In a recent article, The Federalist author Tristan Justice (a pseudonym?) opined that a happy society would have more children. Happy society? Well, I’m pretty happy, as is Mrs. Animal, but I can see how some folks might not be. We have four kids, so I guess there’s at least a correlation there, in our case. Anyway. Excerpt:
According to new data from the General Social Survey highlighted by former Washington Post reporter Christopher Ingraham, just 19 percent of Americans last year said they were “very happy,” down from 31 percent, nearly a third, three years before. Twenty-four percent in 2021 said they were “not too happy.”
Americans are also having fewer children than ever before, with the nation’s birth rate falling for the sixth consecutive year in 2020 to its lowest ever. Just 3.6 million babies were born, according to CDC statistics, down from 3.7 million the year before.
There are a lot of reasons why Americans aren’t having more children. Marriage is declining so rapidly that married people will soon be the minority. Faith, the bedrock of a moral society that incentivizes children (and empirically raises levels of happiness) has deteriorated so much that church membership has already dropped below 50 percent, according to Gallup. Americans aren’t even having as much sex, or even engaging in masturbation which signals a lack of interest.
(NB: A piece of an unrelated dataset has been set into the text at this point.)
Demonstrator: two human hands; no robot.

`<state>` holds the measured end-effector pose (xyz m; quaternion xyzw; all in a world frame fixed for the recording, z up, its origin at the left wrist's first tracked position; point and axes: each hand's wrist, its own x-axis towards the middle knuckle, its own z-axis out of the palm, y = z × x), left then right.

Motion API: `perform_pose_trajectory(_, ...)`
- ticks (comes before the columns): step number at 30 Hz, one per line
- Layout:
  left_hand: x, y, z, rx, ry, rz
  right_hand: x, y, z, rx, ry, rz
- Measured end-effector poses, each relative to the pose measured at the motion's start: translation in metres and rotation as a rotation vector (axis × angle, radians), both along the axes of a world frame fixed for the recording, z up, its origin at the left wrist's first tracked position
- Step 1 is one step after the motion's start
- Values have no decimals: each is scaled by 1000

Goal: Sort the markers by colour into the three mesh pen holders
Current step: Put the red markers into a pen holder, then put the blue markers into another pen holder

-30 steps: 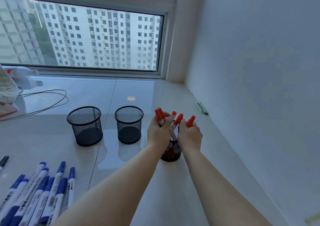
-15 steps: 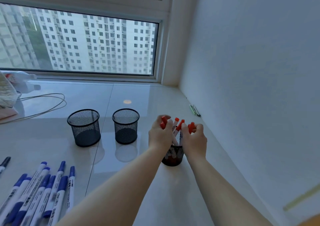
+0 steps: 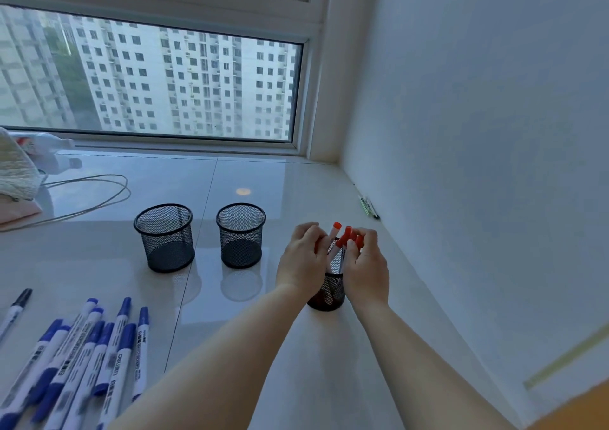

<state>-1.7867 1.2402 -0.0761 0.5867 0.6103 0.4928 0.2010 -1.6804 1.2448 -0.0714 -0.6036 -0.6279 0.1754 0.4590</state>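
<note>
Three black mesh pen holders stand on the glossy white sill. The left holder [image 3: 163, 236] and the middle holder [image 3: 240, 235] hold nothing. The right holder [image 3: 329, 292] has a bunch of red-capped markers [image 3: 342, 236] standing in it. My left hand [image 3: 303, 259] and my right hand [image 3: 367, 264] flank that bunch above the rim, fingers curled round the markers. Several blue markers [image 3: 82, 357] lie loose at the near left. One black marker [image 3: 16, 307] lies at the far left edge.
A white wall [image 3: 478, 165] runs close along the right of the holders. A small green object [image 3: 369, 207] lies at its foot. A looped cable [image 3: 92, 195], a cloth [image 3: 16, 172] and a bottle [image 3: 49, 156] sit at the back left under the window.
Both hands have sunk with the red markers, which now stand lower in the right holder. The camera has tilted, so the scene sits lower in view.
</note>
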Motion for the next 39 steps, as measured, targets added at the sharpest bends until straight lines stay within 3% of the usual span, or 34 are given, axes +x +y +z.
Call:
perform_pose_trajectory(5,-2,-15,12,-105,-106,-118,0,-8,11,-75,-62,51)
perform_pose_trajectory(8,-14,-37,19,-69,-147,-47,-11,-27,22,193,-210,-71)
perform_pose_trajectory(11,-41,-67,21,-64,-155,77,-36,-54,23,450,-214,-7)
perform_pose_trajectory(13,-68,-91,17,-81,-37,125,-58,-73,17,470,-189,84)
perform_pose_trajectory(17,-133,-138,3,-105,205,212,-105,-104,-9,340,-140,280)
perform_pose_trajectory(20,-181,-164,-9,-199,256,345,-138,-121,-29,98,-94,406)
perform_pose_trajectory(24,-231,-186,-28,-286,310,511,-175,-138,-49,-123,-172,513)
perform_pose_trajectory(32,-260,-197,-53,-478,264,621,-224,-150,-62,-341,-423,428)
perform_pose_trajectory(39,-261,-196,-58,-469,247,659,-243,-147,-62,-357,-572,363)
According to the Pew Research Center in November, no baby boom is expected anytime soon. Only about a quarter of non-parents under the age of 50 reported they were “very likely” to have children, down from 32 percent in 2018. Forty-four percent said they were “not too likely” or “not at all likely” to have children whatsoever.
Read the whole thing; there are some interesting points made, but there are a few I’d like to point out.
Faith, the bedrock of a moral society that incentivizes children (and empirically raises levels of happiness) has deteriorated so much that church membership has already dropped below 50 percent, according to Gallup.
While there may be some correlation between church membership and morality, you can color me a bit skeptical, mostly because of my own lifetime experience. Plenty of non believers are very moral people and good parents to large families; the Old Man, for one, me for another. That’s kind of a thinly supported blanket statement, and I suspect there are other factors at play. Correlation, after all, is not causation. And I think there’s another source of stress; read on.
Only about a quarter of non-parents under the age of 50 reported they were “very likely” to have children, down from 32 percent in 2018. Forty-four percent said they were “not too likely” or “not at all likely” to have children whatsoever.
See, this part is just sad. I’ve known a few people, not young folks any more but contemporaries of mine, who for one reason or another decided not to have kids. My worry for them is this: What happens when you’re old, and one spouse dies, leaving the other all alone, with no family, no kids or grandkids to fill your remaining days? The only word I can think of to describe that is lonely, and that seems like an understatement.
Still, I’d like to see more numbers here. I’ve known plenty of folks who, when young, claimed to want to eschew the responsibility of parenthood, only to change their minds as they got older.
I don’t know how to measure the happiness level of a society. I suspect polls in general. It’s too easy, and pollsters are too practiced at, wording and conducting polls in a certain way to arrive at a predetermined conclusion. Certainly in uncertain times like these, with inflation tugging away at our pocketbooks and a sham administration in the Imperial Mansion, with crime spiking in our major cities and the average IQ of most Congresscritters being below room temperature – well, with all that I can see how lots of folks are feeling stressed.
Up here in the valley, though, most folks seem to be doing pretty well. Maybe what stresses people out, what makes them unhappy, if being jammed together, unnaturally, in big cities that are increasingly unsettled, filthy and dangerous.
For whatever reason, I don’t see why folks would avoid parenthood. We raised four daughters, and being a father and grandfather is one of the primary things that gives my life meaning. Our oldest two certainly don’t fit the trend mentioned here, having three kids each; the younger two haven’t started yet but both have indicated the want families.
Maybe this is a short-term trend. Maybe it isn’t. Only time will tell, I suppose. Meanwhile, as I’ve been saying for some time now: Get out of the cities.